Public School’s Gender-Neutral Bathroom Closed After Student Arrest for Sexual Assault

Austin Sauer
Oneida County Sheriff's Department

An 18-year-old Wisconsin high school student was arrested Thursday for fourth-degree sexual assault, child enticement, and exposing his genitals to a child in the school’s gender-neutral bathroom.

According to WSAW-TV, the Oneida County Sheriff’s Office said Austin Sauer of Rhinelander High School in Wisconsin was arrested, but has not been charged. The sex of the child was not reported.

State statute defines fourth-degree sexual assault as “sexual contact with a person without the consent of that person.”

WAOW News reported Sunday that Sauer was released on a $1,500 signature bond.

Captain Terri Hook said the school’s gender-neutral bathroom has been closed and an investigation is underway. Hook added the school did not send a message to parents since the alleged incident was isolated and Sauer had been removed from the school.

The Christian Post observed that, in 2017, Family Research Council (FRC) gathered a list of over 20 circumstances of women’s privacy being either assaulted or violated by biological men claiming to identify as women in public bathrooms.

Transgender rights groups have urged school districts to authorize policies that allow biological males who identify as female to use girls’ bathrooms and locker rooms, and vice-versa.

In addition, some companies, such as Target, and schools have initiated gender-neutral bathrooms, which allow either sex to use the same bathroom, despite concerns about privacy.

The concerns with some of these policies, as FRC notes, is that “sexual predators could exploit such laws by posing as transgendered in order to gain access to women and girls.”

“Transgender activists have scoffed at these suggestions, essentially denying that such incidents even occur,” wrote FRC, providing its list of “publicly reported incidents in which men violated the privacy of women in bathrooms, locker rooms, and other private spaces, demonstrating that the concern about safety and privacy is legitimate.”

The policies are all based in transgender ideology that states gender identity supplants biological sex.

In February, a three-judge panel of the U.S. Court of Appeals for the Ninth Circuit in San Francisco decided in Parents for Privacy v.

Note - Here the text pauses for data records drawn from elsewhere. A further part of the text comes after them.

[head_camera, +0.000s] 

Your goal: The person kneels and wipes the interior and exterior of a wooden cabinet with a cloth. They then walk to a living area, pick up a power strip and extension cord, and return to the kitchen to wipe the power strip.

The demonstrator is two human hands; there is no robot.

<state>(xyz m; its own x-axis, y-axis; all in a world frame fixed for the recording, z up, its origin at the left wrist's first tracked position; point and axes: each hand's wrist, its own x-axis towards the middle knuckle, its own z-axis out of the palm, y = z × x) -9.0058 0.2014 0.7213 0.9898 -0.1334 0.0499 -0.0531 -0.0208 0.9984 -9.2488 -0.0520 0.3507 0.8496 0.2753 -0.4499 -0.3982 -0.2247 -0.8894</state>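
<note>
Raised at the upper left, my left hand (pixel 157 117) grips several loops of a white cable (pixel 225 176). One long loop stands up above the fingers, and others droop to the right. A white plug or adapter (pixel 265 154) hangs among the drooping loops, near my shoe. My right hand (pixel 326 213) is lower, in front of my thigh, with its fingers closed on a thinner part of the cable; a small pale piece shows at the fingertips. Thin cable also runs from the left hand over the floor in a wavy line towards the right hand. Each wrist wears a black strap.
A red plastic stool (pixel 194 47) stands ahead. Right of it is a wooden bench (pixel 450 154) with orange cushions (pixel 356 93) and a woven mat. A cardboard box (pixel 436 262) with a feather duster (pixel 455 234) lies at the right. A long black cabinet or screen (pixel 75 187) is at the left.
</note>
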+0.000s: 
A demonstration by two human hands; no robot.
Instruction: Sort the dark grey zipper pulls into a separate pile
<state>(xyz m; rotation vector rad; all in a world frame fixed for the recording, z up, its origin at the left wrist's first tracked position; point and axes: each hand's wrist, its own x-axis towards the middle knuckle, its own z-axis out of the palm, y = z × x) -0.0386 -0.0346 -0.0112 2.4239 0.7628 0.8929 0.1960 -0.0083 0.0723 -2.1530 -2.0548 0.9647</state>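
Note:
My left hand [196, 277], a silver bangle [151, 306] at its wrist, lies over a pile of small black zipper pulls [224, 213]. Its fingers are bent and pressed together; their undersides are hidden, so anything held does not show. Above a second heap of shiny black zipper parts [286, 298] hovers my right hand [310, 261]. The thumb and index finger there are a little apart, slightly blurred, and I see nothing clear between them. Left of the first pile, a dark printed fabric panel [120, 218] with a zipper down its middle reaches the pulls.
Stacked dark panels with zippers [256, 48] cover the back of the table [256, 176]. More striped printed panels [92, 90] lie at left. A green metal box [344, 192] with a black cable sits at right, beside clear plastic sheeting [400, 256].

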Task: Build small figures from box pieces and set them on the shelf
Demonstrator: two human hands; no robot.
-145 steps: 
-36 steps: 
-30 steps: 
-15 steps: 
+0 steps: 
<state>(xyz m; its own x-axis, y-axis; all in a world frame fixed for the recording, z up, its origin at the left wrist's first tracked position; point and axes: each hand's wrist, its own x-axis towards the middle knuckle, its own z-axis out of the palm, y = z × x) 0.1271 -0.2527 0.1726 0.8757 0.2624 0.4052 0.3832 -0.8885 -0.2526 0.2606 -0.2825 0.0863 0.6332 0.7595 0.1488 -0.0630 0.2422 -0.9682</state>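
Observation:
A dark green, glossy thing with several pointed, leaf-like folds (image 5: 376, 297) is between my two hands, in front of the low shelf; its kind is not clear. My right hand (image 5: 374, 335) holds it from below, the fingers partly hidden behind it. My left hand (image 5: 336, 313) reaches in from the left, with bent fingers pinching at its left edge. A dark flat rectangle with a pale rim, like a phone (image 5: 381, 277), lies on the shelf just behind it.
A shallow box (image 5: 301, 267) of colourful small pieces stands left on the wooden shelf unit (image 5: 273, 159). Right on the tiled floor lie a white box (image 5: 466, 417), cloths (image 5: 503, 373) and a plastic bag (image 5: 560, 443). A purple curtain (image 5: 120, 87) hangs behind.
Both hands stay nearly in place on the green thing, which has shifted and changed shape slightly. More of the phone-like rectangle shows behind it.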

Barr in favor of an Oregon public school district’s “student safety plan” that allows transgender students to use the bathrooms that correspond to their gender identity and rejects parent and student concerns about privacy.

The “student safety plan” of the Dallas school district places a student’s gender identity above biological sex and allows students who claim to be transgender to use the bathrooms, locker rooms, and showers that correspond to their gender identity.

In May 2019, the Supreme Court declined to take up a case against transgender school policies.